For the study, 18 women previously treated for cervical intraepithelial neoplasia grade 2 or 3 were given three intramuscular doses of VGX-3100, a highly engineered plasmid DNA encoding E6/E7 antigens from HPV16 and HPV18, followed by EP. The vaccine was given at one of three doses: 0.6, 2.0, or 6.0 mg DNA per dose.

Adverse events were mild to moderate, and all injection sites resolved without sequelae. Any grade 3 adverse events were deemed unrelated to treatment. Furthermore, all laboratory abnormalities were mild or moderate and required no treatment. Pain scores decreased from 6.2/10 to 1.4/10 within 10 minutes of injection.

All participants developed antibody positivity to at least two vaccine antigens, while 94% had positivity to three antigens and 56% to all four antigens. The antibodies elicited against HPV16 and HPV18 E7 antigens were more robust than those elicited to E6 proteins.
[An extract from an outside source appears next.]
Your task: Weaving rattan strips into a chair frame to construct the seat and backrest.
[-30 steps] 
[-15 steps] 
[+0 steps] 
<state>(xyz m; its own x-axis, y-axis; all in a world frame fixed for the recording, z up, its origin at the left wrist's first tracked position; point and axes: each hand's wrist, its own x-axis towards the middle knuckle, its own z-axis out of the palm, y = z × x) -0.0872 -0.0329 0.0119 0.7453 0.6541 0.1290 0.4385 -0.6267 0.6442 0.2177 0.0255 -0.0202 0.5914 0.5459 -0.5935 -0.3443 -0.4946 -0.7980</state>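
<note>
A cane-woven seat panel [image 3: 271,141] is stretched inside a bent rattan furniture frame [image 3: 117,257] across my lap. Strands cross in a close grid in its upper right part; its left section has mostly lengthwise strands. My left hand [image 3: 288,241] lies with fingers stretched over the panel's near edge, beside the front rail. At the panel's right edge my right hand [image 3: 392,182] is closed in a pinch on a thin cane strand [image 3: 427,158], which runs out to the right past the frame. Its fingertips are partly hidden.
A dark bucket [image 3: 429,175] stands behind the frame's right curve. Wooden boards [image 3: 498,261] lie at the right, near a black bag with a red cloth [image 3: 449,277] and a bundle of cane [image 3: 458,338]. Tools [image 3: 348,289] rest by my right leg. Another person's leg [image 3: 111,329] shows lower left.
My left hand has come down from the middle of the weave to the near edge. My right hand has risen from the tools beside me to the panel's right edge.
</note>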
Nevertheless, antibody titers against the four vaccine antigens remained high 24 weeks after the last immunization.

Vaccine-induced HPV16 or HPV18 E6- or E7-specific cellular immune responses were seen in four of six participants who received the lowest vaccine dose, in five of six of those who received the intermediate dose, and in five of six of those who received the highest dose. Overall, 78% of participants mounted a cellular response to the vaccine, and 100% had a humoral response.

Finally, it was observed that the vaccines caused the induction of HPV-specific CD8-positive T cells that efficiently loaded granzyme B and perforin, and had full cytotoxic functionality.